Nothing is needed except the lines below that run from the one with "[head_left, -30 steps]" through the one with "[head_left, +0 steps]", repeated exactly.
───
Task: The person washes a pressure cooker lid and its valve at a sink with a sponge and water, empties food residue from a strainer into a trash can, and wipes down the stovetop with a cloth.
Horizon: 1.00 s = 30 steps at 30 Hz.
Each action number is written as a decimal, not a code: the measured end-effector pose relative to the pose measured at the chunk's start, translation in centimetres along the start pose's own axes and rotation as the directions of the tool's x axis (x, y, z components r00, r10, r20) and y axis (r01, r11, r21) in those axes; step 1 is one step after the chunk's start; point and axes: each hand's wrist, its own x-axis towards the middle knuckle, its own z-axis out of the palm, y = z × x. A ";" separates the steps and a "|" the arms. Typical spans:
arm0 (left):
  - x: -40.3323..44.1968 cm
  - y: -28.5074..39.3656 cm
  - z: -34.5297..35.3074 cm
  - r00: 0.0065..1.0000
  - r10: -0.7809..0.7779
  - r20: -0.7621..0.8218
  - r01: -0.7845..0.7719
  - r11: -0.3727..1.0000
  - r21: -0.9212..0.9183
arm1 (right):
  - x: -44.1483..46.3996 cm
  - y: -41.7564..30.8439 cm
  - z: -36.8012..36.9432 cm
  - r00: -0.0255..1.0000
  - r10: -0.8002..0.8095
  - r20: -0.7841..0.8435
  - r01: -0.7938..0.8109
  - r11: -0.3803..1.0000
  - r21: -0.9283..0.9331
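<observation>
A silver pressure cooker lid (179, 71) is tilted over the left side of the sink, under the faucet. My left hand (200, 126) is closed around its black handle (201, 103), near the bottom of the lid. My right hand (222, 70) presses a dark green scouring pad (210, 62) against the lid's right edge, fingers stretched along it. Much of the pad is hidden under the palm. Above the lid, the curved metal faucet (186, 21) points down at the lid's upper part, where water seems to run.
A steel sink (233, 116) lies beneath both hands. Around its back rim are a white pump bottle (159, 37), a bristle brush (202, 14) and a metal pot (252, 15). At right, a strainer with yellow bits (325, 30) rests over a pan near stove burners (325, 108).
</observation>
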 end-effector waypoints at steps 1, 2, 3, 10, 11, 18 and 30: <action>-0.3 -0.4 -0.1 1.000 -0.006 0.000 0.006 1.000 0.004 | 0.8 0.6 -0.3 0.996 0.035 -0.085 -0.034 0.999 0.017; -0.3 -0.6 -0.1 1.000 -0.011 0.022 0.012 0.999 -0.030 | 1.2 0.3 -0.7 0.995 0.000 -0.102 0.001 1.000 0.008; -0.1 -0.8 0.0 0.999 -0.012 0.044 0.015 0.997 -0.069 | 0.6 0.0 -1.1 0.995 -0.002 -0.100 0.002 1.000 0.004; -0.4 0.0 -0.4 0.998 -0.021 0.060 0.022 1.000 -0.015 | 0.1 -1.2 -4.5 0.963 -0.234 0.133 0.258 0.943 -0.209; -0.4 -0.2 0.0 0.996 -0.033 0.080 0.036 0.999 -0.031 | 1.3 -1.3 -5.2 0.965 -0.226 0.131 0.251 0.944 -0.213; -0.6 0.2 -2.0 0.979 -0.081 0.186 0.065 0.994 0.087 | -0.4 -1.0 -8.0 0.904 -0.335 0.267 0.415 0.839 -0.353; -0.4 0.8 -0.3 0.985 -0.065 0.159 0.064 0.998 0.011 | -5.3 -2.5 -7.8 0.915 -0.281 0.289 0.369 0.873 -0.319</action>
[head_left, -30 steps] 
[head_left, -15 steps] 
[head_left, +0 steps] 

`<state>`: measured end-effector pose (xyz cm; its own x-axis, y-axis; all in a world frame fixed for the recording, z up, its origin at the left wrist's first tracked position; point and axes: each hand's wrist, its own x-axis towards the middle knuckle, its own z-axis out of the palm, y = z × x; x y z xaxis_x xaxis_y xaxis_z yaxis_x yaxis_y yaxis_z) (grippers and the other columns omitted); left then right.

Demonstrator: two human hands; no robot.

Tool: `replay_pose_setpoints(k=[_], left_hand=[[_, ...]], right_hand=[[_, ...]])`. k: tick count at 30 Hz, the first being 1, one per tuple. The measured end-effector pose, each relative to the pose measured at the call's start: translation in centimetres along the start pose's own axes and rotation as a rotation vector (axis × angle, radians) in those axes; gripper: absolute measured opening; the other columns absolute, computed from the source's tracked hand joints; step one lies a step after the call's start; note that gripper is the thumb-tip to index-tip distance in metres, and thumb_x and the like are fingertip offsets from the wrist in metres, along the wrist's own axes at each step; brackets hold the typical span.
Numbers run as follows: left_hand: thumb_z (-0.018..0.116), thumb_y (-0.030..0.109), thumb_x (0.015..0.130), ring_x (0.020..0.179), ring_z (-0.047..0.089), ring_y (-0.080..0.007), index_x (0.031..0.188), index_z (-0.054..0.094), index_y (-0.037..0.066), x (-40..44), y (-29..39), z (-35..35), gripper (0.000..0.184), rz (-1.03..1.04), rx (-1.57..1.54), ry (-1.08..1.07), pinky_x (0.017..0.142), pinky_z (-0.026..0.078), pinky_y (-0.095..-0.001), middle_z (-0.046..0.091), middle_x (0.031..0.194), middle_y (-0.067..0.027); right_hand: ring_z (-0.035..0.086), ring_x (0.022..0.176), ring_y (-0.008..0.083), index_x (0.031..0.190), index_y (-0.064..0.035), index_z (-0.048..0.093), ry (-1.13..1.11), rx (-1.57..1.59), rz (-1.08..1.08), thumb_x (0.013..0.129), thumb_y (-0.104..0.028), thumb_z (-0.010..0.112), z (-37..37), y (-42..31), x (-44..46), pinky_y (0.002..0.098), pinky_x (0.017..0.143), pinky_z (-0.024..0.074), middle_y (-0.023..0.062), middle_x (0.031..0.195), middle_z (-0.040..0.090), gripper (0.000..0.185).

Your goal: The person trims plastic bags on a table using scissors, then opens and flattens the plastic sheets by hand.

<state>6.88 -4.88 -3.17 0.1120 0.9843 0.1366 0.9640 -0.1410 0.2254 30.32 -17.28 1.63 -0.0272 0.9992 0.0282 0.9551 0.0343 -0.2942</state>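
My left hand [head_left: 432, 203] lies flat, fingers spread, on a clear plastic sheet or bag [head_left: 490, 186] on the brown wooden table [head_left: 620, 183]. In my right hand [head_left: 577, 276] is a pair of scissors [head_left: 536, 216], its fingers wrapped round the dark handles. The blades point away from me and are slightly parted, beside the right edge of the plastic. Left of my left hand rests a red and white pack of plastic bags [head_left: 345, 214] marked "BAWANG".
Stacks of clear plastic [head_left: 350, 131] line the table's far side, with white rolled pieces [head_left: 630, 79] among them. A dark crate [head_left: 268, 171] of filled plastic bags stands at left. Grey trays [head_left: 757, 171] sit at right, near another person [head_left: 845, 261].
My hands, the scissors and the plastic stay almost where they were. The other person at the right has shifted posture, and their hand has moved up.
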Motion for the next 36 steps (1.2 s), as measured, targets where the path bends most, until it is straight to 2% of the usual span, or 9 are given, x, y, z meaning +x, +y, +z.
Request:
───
● Solution to the exercise
[head_left, -30 steps] 
[head_left, -15 steps] 
[head_left, +0 steps] 

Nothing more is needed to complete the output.